=== TASK INSTRUCTIONS ===
Would you print the whole listing again, word for word?

=-=-=

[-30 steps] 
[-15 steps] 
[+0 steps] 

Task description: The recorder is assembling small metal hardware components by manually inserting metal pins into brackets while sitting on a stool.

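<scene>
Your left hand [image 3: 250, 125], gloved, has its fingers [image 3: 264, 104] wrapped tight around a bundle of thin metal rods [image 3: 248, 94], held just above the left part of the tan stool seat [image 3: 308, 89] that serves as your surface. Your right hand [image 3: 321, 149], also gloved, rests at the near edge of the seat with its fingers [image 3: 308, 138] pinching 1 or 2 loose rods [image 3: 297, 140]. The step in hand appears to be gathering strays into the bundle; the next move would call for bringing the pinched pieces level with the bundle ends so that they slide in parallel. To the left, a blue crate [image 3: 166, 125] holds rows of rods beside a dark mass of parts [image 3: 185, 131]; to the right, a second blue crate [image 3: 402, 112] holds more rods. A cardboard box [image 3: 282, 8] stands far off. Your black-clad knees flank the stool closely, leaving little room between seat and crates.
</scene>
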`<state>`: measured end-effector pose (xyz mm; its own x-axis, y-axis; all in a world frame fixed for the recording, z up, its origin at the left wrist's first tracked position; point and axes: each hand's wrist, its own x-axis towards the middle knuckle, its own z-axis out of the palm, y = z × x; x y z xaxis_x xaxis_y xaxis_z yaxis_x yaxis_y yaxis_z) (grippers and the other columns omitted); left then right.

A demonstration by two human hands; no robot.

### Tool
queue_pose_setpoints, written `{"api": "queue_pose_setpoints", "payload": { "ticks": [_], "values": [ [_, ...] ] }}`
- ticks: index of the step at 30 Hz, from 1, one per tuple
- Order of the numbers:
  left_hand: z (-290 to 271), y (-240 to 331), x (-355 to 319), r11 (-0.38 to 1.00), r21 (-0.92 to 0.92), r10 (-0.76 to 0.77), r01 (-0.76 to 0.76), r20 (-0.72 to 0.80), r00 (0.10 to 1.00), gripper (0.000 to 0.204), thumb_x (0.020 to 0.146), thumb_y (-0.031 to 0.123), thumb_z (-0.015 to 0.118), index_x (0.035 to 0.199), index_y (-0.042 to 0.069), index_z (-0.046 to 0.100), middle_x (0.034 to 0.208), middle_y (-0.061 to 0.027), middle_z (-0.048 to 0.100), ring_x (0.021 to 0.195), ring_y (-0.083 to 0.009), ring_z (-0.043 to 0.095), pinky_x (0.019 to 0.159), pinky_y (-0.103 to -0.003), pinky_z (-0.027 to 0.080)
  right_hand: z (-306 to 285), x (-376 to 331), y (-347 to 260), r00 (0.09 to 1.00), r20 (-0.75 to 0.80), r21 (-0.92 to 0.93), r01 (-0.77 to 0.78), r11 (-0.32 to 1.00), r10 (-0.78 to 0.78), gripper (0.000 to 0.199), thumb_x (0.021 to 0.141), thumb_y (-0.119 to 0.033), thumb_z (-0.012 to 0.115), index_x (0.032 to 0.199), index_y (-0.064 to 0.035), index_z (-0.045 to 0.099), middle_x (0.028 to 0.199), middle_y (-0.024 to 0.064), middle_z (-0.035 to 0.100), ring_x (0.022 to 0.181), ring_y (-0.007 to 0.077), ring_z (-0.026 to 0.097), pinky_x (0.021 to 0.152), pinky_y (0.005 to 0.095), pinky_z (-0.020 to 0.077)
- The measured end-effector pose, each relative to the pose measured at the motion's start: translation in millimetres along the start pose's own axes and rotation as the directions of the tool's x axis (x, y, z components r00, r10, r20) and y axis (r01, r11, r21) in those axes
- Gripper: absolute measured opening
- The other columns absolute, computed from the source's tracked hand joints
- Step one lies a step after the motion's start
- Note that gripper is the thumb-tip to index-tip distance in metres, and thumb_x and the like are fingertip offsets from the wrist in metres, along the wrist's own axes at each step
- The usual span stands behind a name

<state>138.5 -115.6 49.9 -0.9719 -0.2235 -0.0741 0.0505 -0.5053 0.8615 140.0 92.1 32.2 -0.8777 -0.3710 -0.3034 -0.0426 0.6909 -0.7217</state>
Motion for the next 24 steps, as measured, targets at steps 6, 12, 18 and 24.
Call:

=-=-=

=== EXERCISE OUTPUT ===
[-30 steps] 
[-15 steps] 
[+0 steps] 

Task description: The recorder is assembling small metal hardware components by manually inserting metal pins into brackets while sitting on a stool.

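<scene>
Your left hand [image 3: 250, 125], gloved, has its fingers [image 3: 264, 104] wrapped tight around a bundle of thin metal rods [image 3: 248, 94], held just above the left part of the tan stool seat [image 3: 308, 89] that serves as your surface. Your right hand [image 3: 321, 149], also gloved, rests at the near edge of the seat with its fingers [image 3: 308, 138] pinching 1 or 2 loose rods [image 3: 297, 140]. The step in hand appears to be gathering strays into the bundle; the next move would call for bringing the pinched pieces level with the bundle ends so that they slide in parallel. To the left, a blue crate [image 3: 166, 125] holds rows of rods beside a dark mass of parts [image 3: 185, 131]; to the right, a second blue crate [image 3: 402, 112] holds more rods. A cardboard box [image 3: 282, 8] stands far off. Your black-clad knees flank the stool closely, leaving little room between seat and crates.
</scene>
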`<state>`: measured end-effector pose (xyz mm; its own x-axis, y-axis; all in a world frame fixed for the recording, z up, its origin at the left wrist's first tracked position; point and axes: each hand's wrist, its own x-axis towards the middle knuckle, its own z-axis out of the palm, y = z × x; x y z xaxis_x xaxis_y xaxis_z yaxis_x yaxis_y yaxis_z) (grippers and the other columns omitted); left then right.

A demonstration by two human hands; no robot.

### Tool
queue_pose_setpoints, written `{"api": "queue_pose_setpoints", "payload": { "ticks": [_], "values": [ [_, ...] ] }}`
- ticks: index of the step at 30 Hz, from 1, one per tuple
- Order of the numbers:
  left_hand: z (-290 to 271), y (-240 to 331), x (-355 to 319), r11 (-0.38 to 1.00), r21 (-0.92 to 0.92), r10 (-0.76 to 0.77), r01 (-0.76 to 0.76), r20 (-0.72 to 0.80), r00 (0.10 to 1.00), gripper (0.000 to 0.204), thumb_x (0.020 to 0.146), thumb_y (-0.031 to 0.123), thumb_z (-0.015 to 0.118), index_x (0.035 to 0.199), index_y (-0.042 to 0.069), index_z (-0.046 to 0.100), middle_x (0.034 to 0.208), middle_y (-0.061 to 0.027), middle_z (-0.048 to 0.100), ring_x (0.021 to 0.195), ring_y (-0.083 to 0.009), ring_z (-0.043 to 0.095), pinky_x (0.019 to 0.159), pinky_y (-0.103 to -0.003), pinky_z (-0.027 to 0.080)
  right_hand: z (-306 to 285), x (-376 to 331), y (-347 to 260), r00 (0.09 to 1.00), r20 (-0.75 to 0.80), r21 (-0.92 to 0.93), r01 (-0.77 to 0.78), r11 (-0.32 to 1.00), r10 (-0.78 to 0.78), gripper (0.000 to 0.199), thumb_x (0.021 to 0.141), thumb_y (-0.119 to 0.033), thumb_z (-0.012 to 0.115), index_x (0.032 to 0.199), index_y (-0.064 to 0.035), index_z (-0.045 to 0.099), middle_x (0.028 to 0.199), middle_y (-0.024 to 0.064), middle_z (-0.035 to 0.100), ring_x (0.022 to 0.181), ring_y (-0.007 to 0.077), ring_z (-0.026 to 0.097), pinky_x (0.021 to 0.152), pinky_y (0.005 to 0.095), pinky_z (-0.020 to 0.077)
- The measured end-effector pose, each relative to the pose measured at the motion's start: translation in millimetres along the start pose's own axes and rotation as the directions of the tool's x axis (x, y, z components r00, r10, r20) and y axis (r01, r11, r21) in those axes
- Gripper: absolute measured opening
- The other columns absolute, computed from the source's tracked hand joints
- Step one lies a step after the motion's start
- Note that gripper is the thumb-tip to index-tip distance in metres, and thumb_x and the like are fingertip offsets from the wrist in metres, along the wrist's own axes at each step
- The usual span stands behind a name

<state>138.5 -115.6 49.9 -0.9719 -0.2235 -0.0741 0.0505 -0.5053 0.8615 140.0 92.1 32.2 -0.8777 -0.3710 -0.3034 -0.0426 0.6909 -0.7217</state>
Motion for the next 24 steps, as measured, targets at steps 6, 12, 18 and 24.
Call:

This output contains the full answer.